Adam Marshall, director general at the British Chamber of Commerce (BCC), said the situation for so many firms was ‘extremely difficult’.

He was asked about the consequences of support not coming through fast enough, and told Sky News’s Sophy Ridge On Sunday: ‘Well, the cost here is in terms of people’s livelihoods.

‘We’ve really got to see the banks and the Government working together to speed up the process so that as many businesses as possible can get access to those loans.

‘And the same holds true for local councils as well. They’ve got £12 billion in grant payments to distribute to some of the hardest-hit businesses out there, but from the latest figures that we’ve seen only about a third of companies have actually received the money, so all efforts right now really have to be focused on getting cash to the front line, because there are so many businesses that are counting the time they’ve got left in hours and days.

‘They don’t have weeks or months to wait for those Government support schemes to begin working.’

This comes as a petition against the government’s small business rate relief grant scheme hits 11,900 signatures, as desperate small or medium-sized enterprises in shared offices miss £1bn worth of support. 

Jonathan Ratcliffe from Offices.co.uk said: ‘Put simply, if you don’t have a business rates account for your business with your local authority you get nothing. It’s a very unfair situation. 

‘Small businesses across the UK are absolutely fuming; and at no fault of their own, because their choice of office type dictated whether they got a £10,000 cash grant or not. 

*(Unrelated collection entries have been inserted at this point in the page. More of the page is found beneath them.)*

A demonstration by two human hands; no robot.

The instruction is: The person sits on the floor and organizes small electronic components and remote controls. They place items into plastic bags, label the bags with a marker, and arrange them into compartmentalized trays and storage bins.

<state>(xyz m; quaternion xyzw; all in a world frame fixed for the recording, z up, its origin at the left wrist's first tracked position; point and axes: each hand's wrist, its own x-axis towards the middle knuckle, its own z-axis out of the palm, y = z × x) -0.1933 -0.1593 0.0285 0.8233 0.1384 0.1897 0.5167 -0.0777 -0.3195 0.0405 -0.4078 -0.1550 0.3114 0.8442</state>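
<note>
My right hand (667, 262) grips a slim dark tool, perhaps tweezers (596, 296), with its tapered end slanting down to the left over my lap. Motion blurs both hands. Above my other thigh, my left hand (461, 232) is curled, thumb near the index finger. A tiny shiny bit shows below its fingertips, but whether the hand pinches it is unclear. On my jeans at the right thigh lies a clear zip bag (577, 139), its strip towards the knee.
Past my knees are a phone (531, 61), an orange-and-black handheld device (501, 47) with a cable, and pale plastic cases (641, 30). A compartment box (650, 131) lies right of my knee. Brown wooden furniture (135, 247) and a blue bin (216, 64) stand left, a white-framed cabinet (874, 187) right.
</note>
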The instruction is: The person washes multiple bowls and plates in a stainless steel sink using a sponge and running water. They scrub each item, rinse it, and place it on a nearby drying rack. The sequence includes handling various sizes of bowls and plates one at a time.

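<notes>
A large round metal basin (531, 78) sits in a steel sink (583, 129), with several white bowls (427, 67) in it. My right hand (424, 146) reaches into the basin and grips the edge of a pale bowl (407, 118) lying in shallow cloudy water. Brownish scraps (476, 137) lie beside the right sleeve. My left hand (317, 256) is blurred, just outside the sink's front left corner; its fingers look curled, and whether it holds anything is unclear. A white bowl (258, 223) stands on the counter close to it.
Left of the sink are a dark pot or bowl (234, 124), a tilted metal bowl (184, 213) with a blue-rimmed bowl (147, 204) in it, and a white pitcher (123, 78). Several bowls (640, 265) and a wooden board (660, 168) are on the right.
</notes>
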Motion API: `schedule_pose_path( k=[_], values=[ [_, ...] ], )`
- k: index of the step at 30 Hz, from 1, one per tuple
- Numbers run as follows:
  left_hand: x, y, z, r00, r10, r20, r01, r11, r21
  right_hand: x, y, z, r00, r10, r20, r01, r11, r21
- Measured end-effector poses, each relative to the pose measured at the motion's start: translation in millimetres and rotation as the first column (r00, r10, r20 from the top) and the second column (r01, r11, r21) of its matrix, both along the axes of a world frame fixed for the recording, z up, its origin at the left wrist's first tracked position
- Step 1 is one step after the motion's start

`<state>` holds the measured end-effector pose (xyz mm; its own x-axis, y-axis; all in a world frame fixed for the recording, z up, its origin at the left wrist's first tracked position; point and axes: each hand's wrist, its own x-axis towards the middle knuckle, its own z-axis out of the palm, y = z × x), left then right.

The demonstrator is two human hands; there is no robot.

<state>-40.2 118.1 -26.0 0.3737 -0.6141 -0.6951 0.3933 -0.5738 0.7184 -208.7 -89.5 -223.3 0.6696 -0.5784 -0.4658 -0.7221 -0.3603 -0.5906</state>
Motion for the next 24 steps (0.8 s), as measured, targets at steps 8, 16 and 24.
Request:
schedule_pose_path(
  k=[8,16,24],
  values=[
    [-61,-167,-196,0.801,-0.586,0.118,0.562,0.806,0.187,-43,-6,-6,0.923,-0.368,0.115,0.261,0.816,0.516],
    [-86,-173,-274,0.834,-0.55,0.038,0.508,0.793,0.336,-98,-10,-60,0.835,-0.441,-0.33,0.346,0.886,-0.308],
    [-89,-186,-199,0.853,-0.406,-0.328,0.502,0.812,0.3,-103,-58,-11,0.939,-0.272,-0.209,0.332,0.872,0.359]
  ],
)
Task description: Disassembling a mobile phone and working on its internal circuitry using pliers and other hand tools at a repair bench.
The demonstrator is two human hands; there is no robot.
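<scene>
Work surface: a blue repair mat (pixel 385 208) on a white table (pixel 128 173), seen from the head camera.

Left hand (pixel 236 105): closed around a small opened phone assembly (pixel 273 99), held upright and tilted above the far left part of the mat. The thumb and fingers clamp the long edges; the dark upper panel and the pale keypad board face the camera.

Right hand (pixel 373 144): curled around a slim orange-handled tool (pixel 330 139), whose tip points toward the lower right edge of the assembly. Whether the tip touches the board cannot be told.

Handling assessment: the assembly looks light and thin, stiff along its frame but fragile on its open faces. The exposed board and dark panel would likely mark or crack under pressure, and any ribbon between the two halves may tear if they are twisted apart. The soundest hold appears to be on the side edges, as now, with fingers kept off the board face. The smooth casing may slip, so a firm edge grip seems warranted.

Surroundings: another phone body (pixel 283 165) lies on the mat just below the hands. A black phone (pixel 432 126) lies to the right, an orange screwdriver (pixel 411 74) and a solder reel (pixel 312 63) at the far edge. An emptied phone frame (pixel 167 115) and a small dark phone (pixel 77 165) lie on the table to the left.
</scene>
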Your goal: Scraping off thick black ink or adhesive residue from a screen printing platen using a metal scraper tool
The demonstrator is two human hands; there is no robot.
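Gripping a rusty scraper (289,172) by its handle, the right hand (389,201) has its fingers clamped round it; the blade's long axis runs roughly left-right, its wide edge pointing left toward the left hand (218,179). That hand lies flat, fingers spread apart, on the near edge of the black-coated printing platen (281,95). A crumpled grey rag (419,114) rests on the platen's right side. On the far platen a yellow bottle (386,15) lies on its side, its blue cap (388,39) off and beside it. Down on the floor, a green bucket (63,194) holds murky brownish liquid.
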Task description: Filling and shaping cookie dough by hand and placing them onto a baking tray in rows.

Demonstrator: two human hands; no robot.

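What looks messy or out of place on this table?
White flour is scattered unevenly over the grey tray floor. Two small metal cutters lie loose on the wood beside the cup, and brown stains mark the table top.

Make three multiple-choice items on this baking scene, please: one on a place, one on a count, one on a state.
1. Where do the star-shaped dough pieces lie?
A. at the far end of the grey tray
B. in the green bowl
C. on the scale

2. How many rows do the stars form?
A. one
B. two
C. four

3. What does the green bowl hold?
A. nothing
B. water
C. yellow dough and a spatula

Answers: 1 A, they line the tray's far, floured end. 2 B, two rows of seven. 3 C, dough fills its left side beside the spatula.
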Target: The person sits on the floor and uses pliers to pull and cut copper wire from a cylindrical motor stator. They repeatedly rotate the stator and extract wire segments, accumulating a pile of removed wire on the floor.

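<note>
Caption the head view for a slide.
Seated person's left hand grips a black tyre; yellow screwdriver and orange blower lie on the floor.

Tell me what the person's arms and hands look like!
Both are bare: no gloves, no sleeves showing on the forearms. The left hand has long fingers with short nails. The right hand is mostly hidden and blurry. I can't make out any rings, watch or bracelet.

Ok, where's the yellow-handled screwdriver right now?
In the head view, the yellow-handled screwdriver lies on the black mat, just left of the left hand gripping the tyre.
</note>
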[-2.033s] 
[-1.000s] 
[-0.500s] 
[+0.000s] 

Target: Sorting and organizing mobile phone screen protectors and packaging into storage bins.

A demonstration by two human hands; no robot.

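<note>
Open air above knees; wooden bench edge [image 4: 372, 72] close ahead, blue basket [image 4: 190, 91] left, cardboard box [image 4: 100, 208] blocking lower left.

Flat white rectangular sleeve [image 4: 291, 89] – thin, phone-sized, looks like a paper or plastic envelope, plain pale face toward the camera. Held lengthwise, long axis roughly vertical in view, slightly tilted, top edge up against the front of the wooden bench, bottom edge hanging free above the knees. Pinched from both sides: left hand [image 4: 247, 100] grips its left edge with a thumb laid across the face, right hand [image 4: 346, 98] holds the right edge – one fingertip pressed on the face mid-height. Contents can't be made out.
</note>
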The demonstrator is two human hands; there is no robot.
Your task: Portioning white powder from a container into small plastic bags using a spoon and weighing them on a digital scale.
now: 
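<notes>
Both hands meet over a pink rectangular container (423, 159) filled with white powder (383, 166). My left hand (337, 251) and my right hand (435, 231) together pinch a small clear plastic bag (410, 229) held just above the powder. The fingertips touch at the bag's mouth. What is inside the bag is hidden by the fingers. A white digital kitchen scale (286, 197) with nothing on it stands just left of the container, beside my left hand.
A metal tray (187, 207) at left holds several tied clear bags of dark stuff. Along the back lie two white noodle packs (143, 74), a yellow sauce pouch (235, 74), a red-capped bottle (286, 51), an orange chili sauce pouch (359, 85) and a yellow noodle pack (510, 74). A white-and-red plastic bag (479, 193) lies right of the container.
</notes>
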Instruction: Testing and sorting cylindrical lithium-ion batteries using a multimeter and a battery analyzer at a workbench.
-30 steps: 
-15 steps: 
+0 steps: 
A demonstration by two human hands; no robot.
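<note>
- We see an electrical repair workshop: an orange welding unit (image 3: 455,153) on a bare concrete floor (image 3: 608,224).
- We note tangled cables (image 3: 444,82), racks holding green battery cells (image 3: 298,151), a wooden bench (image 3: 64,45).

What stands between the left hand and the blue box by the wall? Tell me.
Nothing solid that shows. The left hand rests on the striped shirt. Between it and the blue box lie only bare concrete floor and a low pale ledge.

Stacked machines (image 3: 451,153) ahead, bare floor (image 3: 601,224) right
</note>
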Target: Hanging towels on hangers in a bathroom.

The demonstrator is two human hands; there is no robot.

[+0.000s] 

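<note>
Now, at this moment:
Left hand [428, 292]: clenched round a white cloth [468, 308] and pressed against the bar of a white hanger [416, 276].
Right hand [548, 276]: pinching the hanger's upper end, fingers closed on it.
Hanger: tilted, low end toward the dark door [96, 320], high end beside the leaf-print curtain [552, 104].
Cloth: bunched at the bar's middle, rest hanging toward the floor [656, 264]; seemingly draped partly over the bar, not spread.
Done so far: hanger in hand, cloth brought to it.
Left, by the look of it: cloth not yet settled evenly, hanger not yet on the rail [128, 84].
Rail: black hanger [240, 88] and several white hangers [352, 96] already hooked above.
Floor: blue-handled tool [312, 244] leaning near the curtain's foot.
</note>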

 ‘We’ve estimated that the support missed is over £1bn and it’s all small businesses who are the big employers of the future and they need helping. 

‘If we can push this to 100,000 signatures, it will be discussed in Parliament. I just hope this happens soon as many small businesses are being pushed to the wall this month’.’

Lockdown will cost a QUARTER of UK jobs as 6.5 MILLION positions are to be axed with the hospitality industry set to be crippled by coronavirus crisis, research says 

Britain’s coronavirus lockdown will take more than 6.5million jobs out of the economy, according to estimates contained in a new study.

Research by the Institute for Social and Economic Research at the University of Essex says this equates to around a quarter of the UK’s total jobs, with more than half the positions in certain sectors to be lost.

It comes as the Government was warned support for businesses during the coronavirus pandemic must come faster if people’s livelihoods are to be saved.

Accommodation and food services are predicted to suffer the worst rate of cuts, with 75.1 per cent of jobs lost, or around 1.3million positions.

Ranked second was ‘other services’ at 50.2 per cent, ahead of ‘wholesale, retail and repair of motor vehicles’ at 47.6 per cent – or roughly two million jobs.

Next came transport and storage on 44 per cent, or some 700,000 positions, before a gap to ‘administrative and support services’, at 26.5 per cent.

The study shows the knock-on effects of certain industries on other sectors, with the agriculture, forestry and fishing sector tipped to lose one job in 10 due to reduced demand from the accommodation and food sector.

Among sectors losing jobs, those faring best in the study were public administration/defence/social security (1.5 per cent), real estate (1.6 per cent), and mining, energy and water supply (2.7 per cent).

Certain sectors showed an increase in their workforces, chiefly health and social work, with a 27.1 per cent rise, and ‘professional, scientific and technical activities’ (up 3.4 per cent).

The institute’s modelling reflects the capacity of some people to work from home, which leaves some sectors less affected than others.